Berlin, 14 février 1760.
Sire,
J'ai l'honneur de remercier Votre Majesté de la grâce qu'elle a bien voulu m'accorder pour mon compatriote; je puis l'assurer de nouveau que, si je n'avais pas connu toute sa famille et lui-même en particulier, je ne l'aurais point proposé à V. M. Je suis très-certain qu'elle en sera contente, et qu'il remplira son devoir en galant homme. Ce n'est point par inconstance qu'il a quitté la France; ayant été une fois condamné pour duel par un parlement, le Roi ne peut jamais lui donner sa grâce. C'est une loi que Louis XIV s'imposa lui-même, et que Louis XV a renouvelée à son sacre. Il n'a quitté le Canada que parce qu'il a été ramené en France avec les autres Français. Il fallait donc ou y retourner, ou sortir entièrement du service de France. Il a pris ce dernier parti. Il est bien pardonnable à un Européen d'être ennuyé de faire la guerre contre des sauvages; car, pour une fois qu'on a affaire, dans ce pays, avec les Anglais, il faut se battre dix contre des gens qui, en chantant des vers iroquois, vous ôtent la chevelure, vous brûlent souvent tout vif, et vous mangent après. J'aimerais autant aller prêcher le judaïsme à Lisbonne que d'aller faire la guerre à l'Amérique. V. M. ne me dit point si je dois faire partir mon Provençal pour l'armée de V. M., ou si je dois l'adresser ici à quelqu'un qui lui donnera ses ordres. Je la supplie de me faire savoir sa volonté là-dessus.

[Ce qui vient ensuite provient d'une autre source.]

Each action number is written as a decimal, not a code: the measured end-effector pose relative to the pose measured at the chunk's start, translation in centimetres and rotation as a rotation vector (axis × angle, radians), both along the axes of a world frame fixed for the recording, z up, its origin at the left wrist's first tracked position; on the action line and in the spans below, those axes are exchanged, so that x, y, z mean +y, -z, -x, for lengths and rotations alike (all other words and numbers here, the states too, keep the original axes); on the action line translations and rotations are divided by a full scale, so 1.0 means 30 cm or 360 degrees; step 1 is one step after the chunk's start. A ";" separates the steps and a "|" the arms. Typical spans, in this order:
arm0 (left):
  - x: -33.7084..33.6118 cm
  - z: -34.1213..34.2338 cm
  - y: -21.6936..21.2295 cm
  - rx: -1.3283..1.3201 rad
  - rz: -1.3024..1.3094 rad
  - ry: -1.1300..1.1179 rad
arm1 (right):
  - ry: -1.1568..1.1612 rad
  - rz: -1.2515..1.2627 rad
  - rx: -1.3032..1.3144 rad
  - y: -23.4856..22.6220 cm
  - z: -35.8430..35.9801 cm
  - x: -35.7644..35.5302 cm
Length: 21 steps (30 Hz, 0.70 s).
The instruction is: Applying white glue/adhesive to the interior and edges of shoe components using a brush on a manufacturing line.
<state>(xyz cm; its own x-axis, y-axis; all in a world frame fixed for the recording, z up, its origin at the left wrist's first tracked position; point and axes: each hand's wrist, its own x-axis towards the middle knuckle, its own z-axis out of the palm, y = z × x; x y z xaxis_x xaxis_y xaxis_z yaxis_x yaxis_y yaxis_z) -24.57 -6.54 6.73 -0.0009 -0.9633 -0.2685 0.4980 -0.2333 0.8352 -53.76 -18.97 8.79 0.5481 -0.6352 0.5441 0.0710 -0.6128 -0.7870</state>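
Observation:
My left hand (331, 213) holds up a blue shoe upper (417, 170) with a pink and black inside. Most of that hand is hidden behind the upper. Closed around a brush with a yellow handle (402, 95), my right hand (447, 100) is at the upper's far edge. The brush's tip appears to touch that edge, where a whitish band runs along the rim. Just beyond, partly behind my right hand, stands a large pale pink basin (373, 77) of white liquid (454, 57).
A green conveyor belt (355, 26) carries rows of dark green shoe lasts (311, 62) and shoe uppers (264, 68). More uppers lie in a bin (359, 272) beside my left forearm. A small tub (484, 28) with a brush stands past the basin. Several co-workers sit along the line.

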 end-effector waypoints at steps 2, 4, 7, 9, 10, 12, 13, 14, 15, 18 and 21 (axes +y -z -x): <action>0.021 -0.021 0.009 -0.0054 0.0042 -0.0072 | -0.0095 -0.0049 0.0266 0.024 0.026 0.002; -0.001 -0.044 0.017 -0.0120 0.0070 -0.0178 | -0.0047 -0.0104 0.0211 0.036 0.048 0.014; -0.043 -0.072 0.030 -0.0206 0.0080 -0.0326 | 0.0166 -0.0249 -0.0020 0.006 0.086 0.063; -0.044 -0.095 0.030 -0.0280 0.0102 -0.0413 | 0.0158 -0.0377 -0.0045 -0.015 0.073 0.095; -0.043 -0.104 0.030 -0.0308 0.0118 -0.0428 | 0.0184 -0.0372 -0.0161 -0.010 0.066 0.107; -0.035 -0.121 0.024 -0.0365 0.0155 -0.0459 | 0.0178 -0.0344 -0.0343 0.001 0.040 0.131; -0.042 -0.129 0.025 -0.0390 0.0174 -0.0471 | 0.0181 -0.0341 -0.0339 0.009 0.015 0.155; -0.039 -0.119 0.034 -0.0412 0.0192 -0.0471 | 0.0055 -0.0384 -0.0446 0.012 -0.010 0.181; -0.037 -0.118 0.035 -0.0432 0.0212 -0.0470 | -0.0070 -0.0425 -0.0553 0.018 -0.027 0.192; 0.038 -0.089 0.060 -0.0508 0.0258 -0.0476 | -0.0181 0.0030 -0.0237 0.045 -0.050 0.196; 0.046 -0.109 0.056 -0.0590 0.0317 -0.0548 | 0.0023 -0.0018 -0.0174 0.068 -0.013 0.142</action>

Je trouve vos vers, Sire, sur l'apparition de Maupertuis fort jolis; mais je suis fâché de votre incrédulité. Je vois bien que prophètes et revenants sont pour vous également des balivernes et des contes de ma mère l'Oie.a Lucrèce vous a furieusement gâté, et vos sentiments ne sont pas tels que doivent l'être ceux du patriarche et du soutien
a Voyez t. XV, p. 43.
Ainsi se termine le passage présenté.